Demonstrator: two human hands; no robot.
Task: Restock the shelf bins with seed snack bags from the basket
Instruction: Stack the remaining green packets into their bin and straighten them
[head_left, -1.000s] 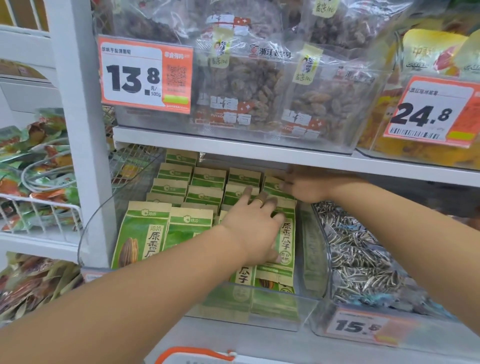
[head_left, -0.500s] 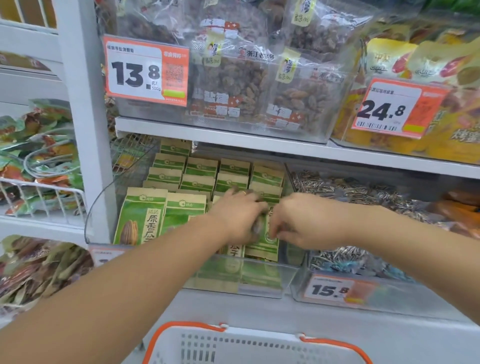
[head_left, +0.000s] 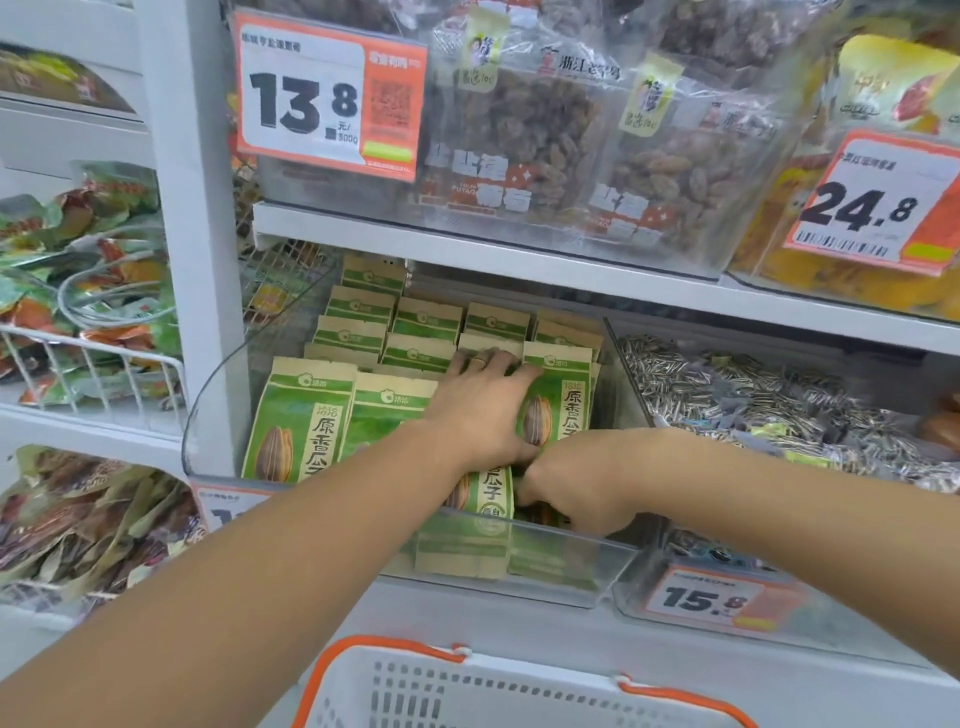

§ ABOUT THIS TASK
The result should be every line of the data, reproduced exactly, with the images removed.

§ RESPONSE BELOW
Demonstrator: two human hands; no robot.
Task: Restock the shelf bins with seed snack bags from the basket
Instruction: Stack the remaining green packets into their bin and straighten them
[head_left, -1.000s] 
[head_left, -0.500s] 
[head_left, +0.000s] 

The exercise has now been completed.